Iraqi Prime Minister, Adil Abd al-Mahdi, announced from Beijing that Iraq will be joining China's "Belt and Road" global infrastructure initiative.
Iraq will join China’s “Belt and Road” global infrastructure development project, Prime Minister Adil Abdul Mahdi said on Monday (September 23) during a visit to the Chinese capital Beijing.
“Iraq has gone through war and civil strife and is grateful to China for its valuable support,” said Abdul Mahdi, in comments broadcast on Chinese state media outlet CCTV and reported by AFP.
“Iraq is willing to work together in the ‘One Belt, One Road’ framework,” he added.
“China would like, from a new starting point together with Iraq, to push forward the China-Iraq strategic partnership,” said Chinese President Xi Jinping.
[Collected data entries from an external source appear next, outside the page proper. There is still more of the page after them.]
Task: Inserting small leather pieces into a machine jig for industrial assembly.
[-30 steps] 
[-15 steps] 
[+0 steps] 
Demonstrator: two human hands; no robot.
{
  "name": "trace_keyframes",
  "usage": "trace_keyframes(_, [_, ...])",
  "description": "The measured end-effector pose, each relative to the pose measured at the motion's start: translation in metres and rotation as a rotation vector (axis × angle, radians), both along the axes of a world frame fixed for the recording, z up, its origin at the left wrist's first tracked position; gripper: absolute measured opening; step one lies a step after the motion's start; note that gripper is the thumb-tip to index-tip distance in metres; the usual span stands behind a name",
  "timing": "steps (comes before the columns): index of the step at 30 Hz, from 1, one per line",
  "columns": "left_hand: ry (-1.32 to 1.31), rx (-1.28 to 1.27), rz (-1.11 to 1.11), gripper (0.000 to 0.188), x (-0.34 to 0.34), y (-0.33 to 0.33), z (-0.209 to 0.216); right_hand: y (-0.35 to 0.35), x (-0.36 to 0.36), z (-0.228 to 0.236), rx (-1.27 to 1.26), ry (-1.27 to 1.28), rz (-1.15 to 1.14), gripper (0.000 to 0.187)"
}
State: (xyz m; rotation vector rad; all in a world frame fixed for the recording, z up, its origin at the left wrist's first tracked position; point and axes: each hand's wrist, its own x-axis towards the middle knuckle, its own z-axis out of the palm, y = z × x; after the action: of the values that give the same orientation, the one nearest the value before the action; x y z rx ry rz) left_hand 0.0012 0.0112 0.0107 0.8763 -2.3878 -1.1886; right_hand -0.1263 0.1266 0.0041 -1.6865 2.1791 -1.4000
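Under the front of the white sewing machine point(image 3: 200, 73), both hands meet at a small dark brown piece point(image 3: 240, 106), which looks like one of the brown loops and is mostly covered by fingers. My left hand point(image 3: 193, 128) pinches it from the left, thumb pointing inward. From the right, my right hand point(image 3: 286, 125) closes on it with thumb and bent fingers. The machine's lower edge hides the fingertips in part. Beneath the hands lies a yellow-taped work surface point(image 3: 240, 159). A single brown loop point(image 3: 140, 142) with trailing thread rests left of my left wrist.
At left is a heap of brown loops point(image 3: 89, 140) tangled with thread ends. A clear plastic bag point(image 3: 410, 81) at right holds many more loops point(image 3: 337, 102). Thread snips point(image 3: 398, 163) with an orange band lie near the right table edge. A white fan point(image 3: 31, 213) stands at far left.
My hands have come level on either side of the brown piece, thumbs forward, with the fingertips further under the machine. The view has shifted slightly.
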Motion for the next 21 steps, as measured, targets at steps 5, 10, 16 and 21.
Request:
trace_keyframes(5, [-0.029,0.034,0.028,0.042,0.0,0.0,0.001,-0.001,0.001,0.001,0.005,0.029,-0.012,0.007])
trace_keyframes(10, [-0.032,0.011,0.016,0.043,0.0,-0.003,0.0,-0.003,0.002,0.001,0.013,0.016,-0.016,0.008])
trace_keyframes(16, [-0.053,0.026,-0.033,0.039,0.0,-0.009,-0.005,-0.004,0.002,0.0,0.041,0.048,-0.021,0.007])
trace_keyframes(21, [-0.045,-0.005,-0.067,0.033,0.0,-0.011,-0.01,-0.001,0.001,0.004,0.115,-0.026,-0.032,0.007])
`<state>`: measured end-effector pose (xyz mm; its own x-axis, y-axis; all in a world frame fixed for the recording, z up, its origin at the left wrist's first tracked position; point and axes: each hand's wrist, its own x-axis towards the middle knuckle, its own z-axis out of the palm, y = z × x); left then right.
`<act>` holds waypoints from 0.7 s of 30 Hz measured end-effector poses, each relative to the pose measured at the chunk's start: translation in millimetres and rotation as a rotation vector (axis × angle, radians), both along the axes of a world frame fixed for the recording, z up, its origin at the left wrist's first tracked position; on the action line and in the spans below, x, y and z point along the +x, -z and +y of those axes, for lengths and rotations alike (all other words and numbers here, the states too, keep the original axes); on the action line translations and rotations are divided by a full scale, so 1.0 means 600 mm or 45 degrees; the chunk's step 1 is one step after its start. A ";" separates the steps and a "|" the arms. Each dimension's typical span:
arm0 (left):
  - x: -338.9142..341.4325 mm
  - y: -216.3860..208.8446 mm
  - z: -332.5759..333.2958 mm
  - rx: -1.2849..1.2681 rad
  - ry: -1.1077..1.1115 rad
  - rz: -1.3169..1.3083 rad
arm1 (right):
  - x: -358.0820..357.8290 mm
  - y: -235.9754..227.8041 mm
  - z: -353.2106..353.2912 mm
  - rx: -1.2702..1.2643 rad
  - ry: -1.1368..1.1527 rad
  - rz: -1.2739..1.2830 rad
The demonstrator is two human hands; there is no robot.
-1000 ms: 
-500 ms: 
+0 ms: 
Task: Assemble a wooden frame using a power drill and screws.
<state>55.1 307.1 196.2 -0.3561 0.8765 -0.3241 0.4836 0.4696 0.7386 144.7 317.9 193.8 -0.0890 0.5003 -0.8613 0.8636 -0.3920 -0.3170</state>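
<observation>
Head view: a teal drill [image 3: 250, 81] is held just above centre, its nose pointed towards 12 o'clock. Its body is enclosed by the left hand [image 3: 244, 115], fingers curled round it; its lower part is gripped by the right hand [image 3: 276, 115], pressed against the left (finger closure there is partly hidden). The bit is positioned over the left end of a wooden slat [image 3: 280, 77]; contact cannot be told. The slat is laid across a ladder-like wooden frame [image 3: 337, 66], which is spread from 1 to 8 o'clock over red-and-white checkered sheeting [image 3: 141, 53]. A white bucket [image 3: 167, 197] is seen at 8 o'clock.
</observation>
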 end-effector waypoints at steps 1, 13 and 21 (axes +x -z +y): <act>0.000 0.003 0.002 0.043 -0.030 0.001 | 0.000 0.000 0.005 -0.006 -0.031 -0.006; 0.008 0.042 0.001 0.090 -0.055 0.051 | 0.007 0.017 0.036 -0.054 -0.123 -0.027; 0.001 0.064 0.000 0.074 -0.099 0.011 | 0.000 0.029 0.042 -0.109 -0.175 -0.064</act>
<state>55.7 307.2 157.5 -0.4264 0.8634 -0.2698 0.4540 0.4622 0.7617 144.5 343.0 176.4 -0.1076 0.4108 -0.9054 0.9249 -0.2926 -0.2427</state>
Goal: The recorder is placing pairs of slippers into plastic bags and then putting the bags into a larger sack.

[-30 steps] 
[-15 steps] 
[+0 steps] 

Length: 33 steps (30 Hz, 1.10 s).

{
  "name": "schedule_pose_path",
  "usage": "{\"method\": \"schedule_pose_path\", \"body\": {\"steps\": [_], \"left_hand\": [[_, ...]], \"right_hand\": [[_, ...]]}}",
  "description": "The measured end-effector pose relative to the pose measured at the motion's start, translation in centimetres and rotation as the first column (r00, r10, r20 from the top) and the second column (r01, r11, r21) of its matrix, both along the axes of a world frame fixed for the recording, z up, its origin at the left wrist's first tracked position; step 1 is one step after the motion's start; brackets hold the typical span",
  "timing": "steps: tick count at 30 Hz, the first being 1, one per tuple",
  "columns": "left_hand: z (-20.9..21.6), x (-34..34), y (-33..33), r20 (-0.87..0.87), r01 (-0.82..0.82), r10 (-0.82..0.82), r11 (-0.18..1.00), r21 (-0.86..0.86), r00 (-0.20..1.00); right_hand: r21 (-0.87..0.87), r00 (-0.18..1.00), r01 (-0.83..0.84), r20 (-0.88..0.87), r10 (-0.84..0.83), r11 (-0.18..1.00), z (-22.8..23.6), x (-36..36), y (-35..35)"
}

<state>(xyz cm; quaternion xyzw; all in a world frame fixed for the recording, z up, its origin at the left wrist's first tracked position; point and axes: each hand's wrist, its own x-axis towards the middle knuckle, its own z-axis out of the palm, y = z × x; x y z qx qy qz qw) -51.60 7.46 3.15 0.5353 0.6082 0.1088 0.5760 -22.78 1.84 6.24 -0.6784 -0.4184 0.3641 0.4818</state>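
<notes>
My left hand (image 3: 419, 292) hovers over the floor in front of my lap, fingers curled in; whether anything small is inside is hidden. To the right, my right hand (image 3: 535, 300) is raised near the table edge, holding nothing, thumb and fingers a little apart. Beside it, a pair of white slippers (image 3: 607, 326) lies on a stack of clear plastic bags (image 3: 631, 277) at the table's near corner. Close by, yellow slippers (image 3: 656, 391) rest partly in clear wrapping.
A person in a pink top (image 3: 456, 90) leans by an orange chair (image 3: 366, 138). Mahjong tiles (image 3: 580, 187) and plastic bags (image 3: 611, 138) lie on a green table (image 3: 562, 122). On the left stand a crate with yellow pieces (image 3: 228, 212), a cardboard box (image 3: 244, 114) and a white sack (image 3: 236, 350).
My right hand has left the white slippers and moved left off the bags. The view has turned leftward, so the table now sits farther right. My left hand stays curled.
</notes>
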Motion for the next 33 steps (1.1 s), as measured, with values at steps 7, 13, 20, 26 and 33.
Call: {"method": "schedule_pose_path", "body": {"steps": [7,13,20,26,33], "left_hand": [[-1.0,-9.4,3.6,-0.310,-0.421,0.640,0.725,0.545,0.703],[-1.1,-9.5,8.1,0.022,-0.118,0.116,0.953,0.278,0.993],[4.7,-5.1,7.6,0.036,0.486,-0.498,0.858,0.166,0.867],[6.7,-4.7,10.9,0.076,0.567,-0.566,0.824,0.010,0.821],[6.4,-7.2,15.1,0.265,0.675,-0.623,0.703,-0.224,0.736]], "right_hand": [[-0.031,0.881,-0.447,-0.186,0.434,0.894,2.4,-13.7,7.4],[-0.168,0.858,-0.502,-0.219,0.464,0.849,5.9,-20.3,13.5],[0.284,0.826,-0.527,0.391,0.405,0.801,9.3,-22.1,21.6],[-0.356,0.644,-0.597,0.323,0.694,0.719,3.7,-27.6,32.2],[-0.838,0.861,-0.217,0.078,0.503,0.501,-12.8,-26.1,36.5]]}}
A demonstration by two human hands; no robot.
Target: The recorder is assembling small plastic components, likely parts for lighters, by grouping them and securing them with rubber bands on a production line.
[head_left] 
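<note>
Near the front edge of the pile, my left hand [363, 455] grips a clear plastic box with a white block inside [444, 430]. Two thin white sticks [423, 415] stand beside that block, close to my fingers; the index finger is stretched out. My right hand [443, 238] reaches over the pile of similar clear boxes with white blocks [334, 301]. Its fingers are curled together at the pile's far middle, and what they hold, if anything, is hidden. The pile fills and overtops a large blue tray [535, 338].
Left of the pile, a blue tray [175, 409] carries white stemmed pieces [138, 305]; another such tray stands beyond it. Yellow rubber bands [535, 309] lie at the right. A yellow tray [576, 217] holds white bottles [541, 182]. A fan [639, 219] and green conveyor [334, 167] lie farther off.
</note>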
In addition, eight agreements and memorandums of understanding (MOUs) were signed covering covered financial, commercial, security, reconstruction, communications, culture, education, security, and foreign affairs, the prime minister’s media office said in a press release.
The task of rebuilding Iraq’s infrastructure following the war against Islamic State is immense. As a result, the Iraqi government has pursued a foreign policy of neutrality and friendship with other states, including some who are engaged in serious rivalry and competition, such as the US and Iran.
Washington and others have criticized the ambition of the Belt and Road, saying it is a way for China to expand its political and influence over countries.
Even without the Belt and Road, Iraq and China have strong trade ties with a trade volume of $30 billion last year. Iraq is one of China’s top energy suppliers.
The Iraqi Prime Minister invited his counterpart Premier Li Keqiang visit to Baghdad to further strengthen relations between the two countries.
The Iraqi delegation arrived in China on September 19.